Saturday, October 15, 2016

Book Review: Break Me Like a Promise by Tiffany Schmidt

Title: Break Me Like a Promise
Author: Tiffany Schmidt
Published: 2016
Source: NetGalley

Summary: Maggie is the spoilt princess of an organ-transplant mafia family, but her life is not completely sunshine and roses. She's still struggling with her grief over her secret boyfriend's violent death, and her father is actually supporting an act of Congress that would implode their whole business model. When she accidentally opens a suspicious email and infects her computer (and by extension all the computers in the house) with nasty spyware, the only person who can help is Alejandro - and the only way he'll do it is if she pulls a few strings and gets him the kidney he so desperately needs. She agrees, never planning to keep her promise, but finds out she's not getting off the hook so easily.

First Impressions: I found Maggie supremely unlikeable in the first quarter of the book or so, but after that it improved. The ending felt very abrupt though, with some sequelitis.

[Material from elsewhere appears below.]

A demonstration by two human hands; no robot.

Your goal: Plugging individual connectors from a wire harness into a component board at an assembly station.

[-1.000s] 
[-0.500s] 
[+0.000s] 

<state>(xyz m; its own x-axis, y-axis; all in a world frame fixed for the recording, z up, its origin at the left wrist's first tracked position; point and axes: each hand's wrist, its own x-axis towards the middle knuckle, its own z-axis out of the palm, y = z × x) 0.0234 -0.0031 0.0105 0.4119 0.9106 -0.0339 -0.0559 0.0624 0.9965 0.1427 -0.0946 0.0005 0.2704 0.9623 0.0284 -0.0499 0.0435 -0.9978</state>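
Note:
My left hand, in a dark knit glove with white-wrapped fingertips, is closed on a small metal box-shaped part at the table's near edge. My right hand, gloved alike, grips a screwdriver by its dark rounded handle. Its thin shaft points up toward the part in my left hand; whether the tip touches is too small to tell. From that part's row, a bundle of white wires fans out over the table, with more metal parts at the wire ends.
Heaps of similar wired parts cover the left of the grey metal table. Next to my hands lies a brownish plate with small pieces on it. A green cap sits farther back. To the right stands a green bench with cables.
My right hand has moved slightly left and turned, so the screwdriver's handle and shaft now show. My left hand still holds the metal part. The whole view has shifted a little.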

Later On: Somehow I missed that this book is based on "The Frog Prince" until partway through. I think if I'd known this going in, I would have been a lot more secure in the main character and where the story was going. Yes, Maggie has it very, very rough at the start. But she still makes a promise that she never intends to keep, seemingly because it's to someone who's gross to look at. And what can you say about a character who whines about her emotional pain not being respected by a boy who is terminally ill?

If you can get past the unpleasant start, Maggie improves a lot in the course of the book. She learns to be less self-centered and comes to see the bigger picture of her family's business and where it's headed after paid organ donation is legalized. She also learns to see the human impact of what they do as well as the economic one, and works through her grief and her feeling of being stuck in a realistic way.

I worried about the portrayal of Alex, who is Latino and definitely not of Maggie's social class. For awhile there it seemed like he was going to be the Inspirational Minority or the Inspirational Sick Person. In some ways he still was, unfortunately. We got a little exposition about his family but mainly he was a guest in Maggie's world, upending her notions of the world but ultimately remaining a static character himself.

This is the second book in a series, and some of the loose threads and rushed finish can be attributed to that.

More: my review of the first book in the series, Hold Me Like a Breath
Kirkus

1 comment:

Kim Aippersbach said...

The frog prince retold with an organ-donor mafia family? Props for originality, at any rate! Sounds like it could be fun, though these days I don't have the patience to wait a third of the book before I start liking the main character.